Genealogy Family History Group Open Thread
In the long road to discovering the past as it was,I often find myself floating off into other realms. Is it my desire to see a shaft of sunshine to compensate for the bleak -or to reconcile what is 'fact' with the stories handed down in my youth?
How do you handle the contradictions, the unexpected, the unpleasant? Is your narrative affected? When is a breakthrough a break with a preferred reality?
I start off the day all fired up to make new discoveries, break new ground, maybe even organize a file or a list - and then...then I get some pictures in my email that I've never seen before! I'm thrilled. I pour over them.Willing them to provide their narrative.
One is labeled "Hyde Farm. Rockledge Farm. Norwell, Ma. The Family stayed there during WW!."
Ahhh! "The Farm"!! There's always been so much confusion about "The Farm"! Long ago conversations were peppered with:
"We were staying at the farm that winter - down on the Cape." "Your father was born down on the Cape." "Grandpa Hyde stayed with us. Down on the Cape" "Your father and Uncle went to school in a horse cart down on the Cape". As the years went by, the more vague and confusing it all became.
Then the 1910 Census showed my Grandmother and the three eldest children residing on what was a farm in Lowell which I believed to be owned by her Grandfather.I knew my Dad wasn't born in Lowell. Bette Davis was - but not Dad. He was born in Hull. Down on the Cape. But until the 1910 Census, we always thought the farm was at Hull.
So now I knew there were two farms in the family and daddy wasn't born on either one of them. He was born in the big summer house on B Street -on the Cape to be sure, but not on a farm. The house on B Street was just down from the house of a young Joe Kennedy and his new wife, Rose. (I wish I could remember the details of the story my Great Aunt told about the night Joe Kennedy tangled with the Hull fire department. "Wouldn't you know, the house they were trying to save burned down to the ground!") I digress...genealogy does that to you.

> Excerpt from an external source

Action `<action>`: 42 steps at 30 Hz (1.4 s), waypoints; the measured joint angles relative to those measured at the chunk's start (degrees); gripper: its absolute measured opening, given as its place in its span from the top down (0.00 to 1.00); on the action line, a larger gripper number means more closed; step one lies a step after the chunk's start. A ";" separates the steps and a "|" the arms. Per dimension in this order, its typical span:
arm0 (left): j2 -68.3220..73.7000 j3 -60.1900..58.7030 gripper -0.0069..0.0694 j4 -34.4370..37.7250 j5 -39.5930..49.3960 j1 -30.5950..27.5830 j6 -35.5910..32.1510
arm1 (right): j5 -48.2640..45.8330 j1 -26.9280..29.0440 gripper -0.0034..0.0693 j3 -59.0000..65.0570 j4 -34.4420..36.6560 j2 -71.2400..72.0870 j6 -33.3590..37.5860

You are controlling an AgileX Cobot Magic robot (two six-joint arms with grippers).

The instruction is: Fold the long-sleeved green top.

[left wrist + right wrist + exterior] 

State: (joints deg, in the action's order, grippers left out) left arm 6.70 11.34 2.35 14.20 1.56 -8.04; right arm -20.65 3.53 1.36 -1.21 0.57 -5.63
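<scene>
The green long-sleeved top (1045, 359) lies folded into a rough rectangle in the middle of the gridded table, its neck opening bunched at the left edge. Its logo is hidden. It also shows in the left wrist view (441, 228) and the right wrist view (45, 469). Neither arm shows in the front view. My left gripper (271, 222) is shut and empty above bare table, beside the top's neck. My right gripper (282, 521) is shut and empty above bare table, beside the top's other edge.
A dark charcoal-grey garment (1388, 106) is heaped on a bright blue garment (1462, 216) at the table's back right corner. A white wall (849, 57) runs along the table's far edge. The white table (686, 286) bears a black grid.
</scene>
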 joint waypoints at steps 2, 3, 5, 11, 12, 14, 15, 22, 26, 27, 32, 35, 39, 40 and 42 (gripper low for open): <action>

I'm intrigued by "the second farm" now. Great-Grandpa Hyde (who was a piano maker) apparently owned them both. I wish I knew how to clean this picture up a bit. It shows what looks to be a large house with a wrap around porch - and on the right, a barn.
There are several trees near the house and a lovely New England stone wall running across the front of the place.
(click to enlarge)
Now the downside of every new discovery is that it compels me to dig deeper, to know more, to attempt to understand what I've learned. I try to imagine what my ancestor's reality was in that snaphot in my hand. Off I go to Googleland to explore Norwell, Ma. I look at the City Hall site, the Historical Society, the News - and then I start looking for farms. Farms in operation, Farms for Sale, Acreage and Vintage buildings for sale. My eyes cross. My head aches. I shut down the computer and do some laundry. I make dinner. Back to Googleland. It looks like I exhausted any possibly enlightening links to "old" Norwell. Not before learning that Norwell in 1849 was known as South Scituate...another genealogical gift - information overload.
In the morning, I dash off an email to the Conservation Committee of Norwell. They have been actively listing and saving what properties they can that haven't aleady been developed into cutesy named housing tracts. I think they can probably give me some idea about the fate of Rockledge Farm. Nothing to do now until I hear back from them.
Meanwhile, I turn to the second picture of Rockledge Farm which shows my grandfather and two of my father's younger siblings.
(click to enlarge)
Grandfather seems to have a young cow on a lead coming out of the barn. I find that funny because Grandfather had lived in New York city his whole life. His Irish immigrant father died when he was 4, and a few years later his mother succumbed to consumption.
By the time he was 12, he was working as a runner on Wall Street, helping to raise his younger, also orphaned half-sister.
This photo is dark too. I take a long look at the children. It seems to me they're more interested in who is behind the camera than they are in that cow. I focus on Grandpa. There's something strange on his head. Is it a cap?
Is it his hair? All the years I knew him, his head was shaven. I can't decide what it is. Then I see her...over his right shoulder...what's that? It appears to be the face of a smiling woman. It's not his mother-in-law. Not Grandma. I decide it's his mother's spirit, happy to see the 12 year old orphan boy enjoying his hard won treasures - a family, a cow and a farm. (Yes, I know. It's probably a double exposure. But I like my story better.)
Oh, and that Norwell farm? The nice lady from the Historical Society assures me it was much too small at 3/4 of an acre to have been
a proper farm. Knowing full well the dangers of assumption, I dare to assume she hadn't spent her youth in a NYC tenement building. :-)
So tell us,has your research ever entangled your emotions in the bramble bush between reality and fiction? Where has it taken you?